• [Aim of the task]
Only the pictures are to be dropped; the rest of the data below is to be duplicated exactly.

Start of Records supplied

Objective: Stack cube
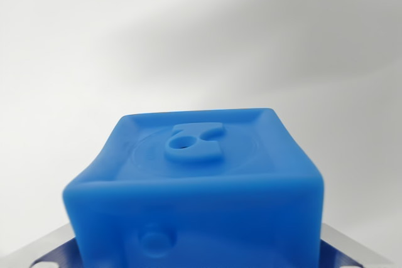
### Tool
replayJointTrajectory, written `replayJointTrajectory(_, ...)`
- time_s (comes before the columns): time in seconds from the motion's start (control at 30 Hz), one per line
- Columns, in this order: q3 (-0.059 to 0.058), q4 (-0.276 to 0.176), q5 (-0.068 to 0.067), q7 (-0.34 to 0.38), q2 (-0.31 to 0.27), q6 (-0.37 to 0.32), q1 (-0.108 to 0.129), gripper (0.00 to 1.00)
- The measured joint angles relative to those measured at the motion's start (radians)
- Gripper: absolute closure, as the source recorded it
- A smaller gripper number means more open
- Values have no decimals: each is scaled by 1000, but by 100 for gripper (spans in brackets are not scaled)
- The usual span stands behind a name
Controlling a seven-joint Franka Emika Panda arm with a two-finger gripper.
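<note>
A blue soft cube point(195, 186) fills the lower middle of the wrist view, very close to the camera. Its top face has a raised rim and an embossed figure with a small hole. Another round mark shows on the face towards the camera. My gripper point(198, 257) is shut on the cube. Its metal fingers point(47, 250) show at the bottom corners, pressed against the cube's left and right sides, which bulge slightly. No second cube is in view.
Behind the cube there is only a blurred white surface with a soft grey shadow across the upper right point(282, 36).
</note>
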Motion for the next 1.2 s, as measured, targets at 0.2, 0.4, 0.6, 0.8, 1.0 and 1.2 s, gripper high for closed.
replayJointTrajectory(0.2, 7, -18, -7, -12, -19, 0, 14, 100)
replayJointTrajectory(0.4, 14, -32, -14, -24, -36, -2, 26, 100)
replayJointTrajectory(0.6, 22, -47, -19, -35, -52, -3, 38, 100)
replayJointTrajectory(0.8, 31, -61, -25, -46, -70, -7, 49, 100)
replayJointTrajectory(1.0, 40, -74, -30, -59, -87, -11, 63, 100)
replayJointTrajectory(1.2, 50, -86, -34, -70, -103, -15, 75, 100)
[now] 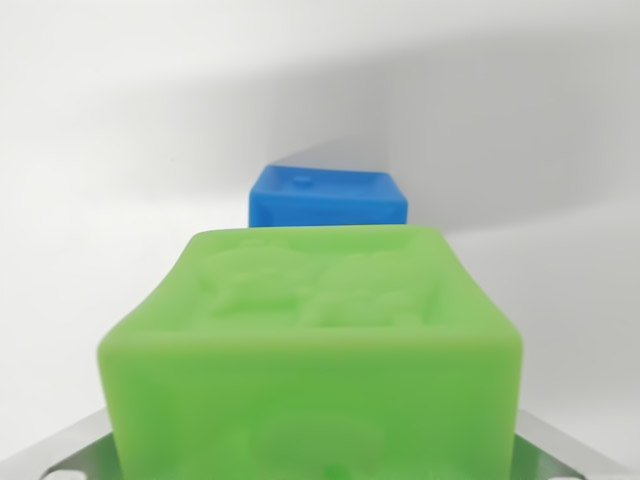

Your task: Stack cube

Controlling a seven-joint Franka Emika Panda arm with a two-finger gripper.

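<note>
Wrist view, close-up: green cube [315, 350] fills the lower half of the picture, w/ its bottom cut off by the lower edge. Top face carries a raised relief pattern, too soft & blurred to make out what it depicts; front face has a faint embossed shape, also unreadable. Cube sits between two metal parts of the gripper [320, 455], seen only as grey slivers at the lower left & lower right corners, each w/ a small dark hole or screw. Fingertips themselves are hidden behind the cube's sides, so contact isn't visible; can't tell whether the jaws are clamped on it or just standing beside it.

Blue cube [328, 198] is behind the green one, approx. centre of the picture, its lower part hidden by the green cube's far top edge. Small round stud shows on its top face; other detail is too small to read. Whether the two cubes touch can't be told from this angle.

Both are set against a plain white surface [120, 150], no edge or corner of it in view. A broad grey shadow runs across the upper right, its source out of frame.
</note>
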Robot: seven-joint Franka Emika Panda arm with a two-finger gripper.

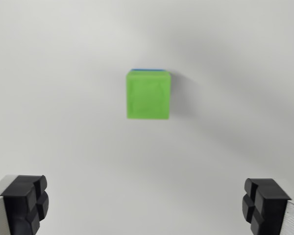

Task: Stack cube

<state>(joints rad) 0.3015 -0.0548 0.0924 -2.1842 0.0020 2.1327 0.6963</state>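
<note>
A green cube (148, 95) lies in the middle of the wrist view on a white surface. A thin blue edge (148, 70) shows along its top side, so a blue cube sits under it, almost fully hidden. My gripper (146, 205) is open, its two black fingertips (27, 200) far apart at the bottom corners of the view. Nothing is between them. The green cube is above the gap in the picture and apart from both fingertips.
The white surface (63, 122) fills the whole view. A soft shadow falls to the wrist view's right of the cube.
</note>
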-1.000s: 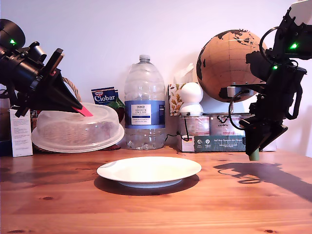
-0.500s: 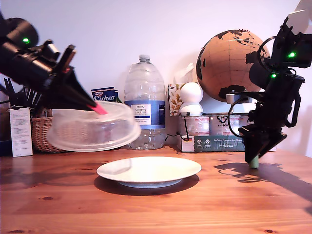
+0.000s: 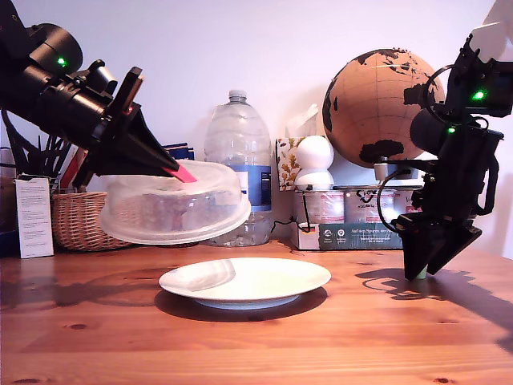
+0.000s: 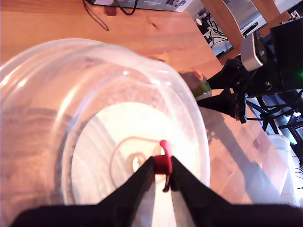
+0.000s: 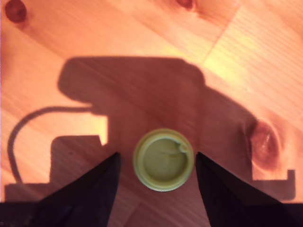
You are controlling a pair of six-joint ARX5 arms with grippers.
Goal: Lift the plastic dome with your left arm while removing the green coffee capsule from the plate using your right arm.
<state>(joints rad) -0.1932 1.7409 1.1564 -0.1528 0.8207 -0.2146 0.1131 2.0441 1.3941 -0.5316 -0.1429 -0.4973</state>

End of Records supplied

• [Answer space]
Objective: Stack cube
### Tool
replayJointTrajectory, written `replayJointTrajectory(_, ...)`
- time_s (comes before the columns): time in seconds from the motion's start (control at 30 Hz), one per line
- Columns, in this order: q3 (-0.059 to 0.058), q4 (-0.276 to 0.176), q5 (-0.068 to 0.067), q7 (-0.34 to 0.38), q2 (-0.31 to 0.27), q6 (-0.37 to 0.32), q1 (-0.108 to 0.129), gripper (0.00 to 1.00)
- The measured joint angles relative to those measured at the motion's start (radians)
- Gripper: absolute closure, as the source recorded it
- A smaller gripper number means more open
- Values have no decimals: each is scaled by 1000, but by 100 for gripper (spans in brackets are not scaled)
- The usual span stands behind a name
Controlling a seven-joint Franka Emika Panda arm with a two-finger gripper.
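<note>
A blue soft cube point(195, 186) fills the lower middle of the wrist view, very close to the camera. Its top face has a raised rim and an embossed figure with a small hole. Another round mark shows on the face towards the camera. My gripper point(198, 257) is shut on the cube. Its metal fingers point(47, 250) show at the bottom corners, pressed against the cube's left and right sides, which bulge slightly. No second cube is in view.
Behind the cube there is only a blurred white surface with a soft grey shadow across the upper right point(282, 36).
</note>
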Motion for the next 1.2 s, as measured, targets at 0.2, 0.4, 0.6, 0.8, 1.0 and 1.2 s, gripper high for closed.
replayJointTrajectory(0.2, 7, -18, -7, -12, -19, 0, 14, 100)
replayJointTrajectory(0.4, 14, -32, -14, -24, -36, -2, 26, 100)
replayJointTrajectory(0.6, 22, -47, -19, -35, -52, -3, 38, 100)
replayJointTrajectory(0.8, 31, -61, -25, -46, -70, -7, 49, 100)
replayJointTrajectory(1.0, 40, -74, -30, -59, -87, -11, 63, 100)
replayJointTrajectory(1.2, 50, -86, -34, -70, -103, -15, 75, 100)
[now] 

Your task: Stack cube

Controlling a seven-joint Franka Emika Panda arm with a two-finger gripper.

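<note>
Wrist view, close-up: green cube [315, 350] fills the lower half of the picture, w/ its bottom cut off by the lower edge. Top face carries a raised relief pattern, too soft & blurred to make out what it depicts; front face has a faint embossed shape, also unreadable. Cube sits between two metal parts of the gripper [320, 455], seen only as grey slivers at the lower left & lower right corners, each w/ a small dark hole or screw. Fingertips themselves are hidden behind the cube's sides, so contact isn't visible; can't tell whether the jaws are clamped on it or just standing beside it.

Blue cube [328, 198] is behind the green one, approx. centre of the picture, its lower part hidden by the green cube's far top edge. Small round stud shows on its top face; other detail is too small to read. Whether the two cubes touch can't be told from this angle.

Both are set against a plain white surface [120, 150], no edge or corner of it in view. A broad grey shadow runs across the upper right, its source out of frame.
</note>
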Robot: seven-joint Franka Emika Panda arm with a two-finger gripper.


Task: Stack cube

<state>(joints rad) 0.3015 -0.0548 0.0924 -2.1842 0.0020 2.1327 0.6963</state>
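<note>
A green cube (148, 95) lies in the middle of the wrist view on a white surface. A thin blue edge (148, 70) shows along its top side, so a blue cube sits under it, almost fully hidden. My gripper (146, 205) is open, its two black fingertips (27, 200) far apart at the bottom corners of the view. Nothing is between them. The green cube is above the gap in the picture and apart from both fingertips.
The white surface (63, 122) fills the whole view. A soft shadow falls to the wrist view's right of the cube.
</note>
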-1.000s: 
-0.500s: 
+0.000s: 
+0.000s: 
+0.000s: 
You are controlling a pair of six-joint ARX5 arms with grippers.
Goal: Lift the plastic dome with your left arm while removing the green coffee capsule from the plate using your right arm.
<state>(joints rad) -0.1932 1.7409 1.1564 -0.1528 0.8207 -0.2146 0.1131 2.0441 1.3941 -0.5316 -0.1429 -0.4973</state>

The exercise is done; no more work remains.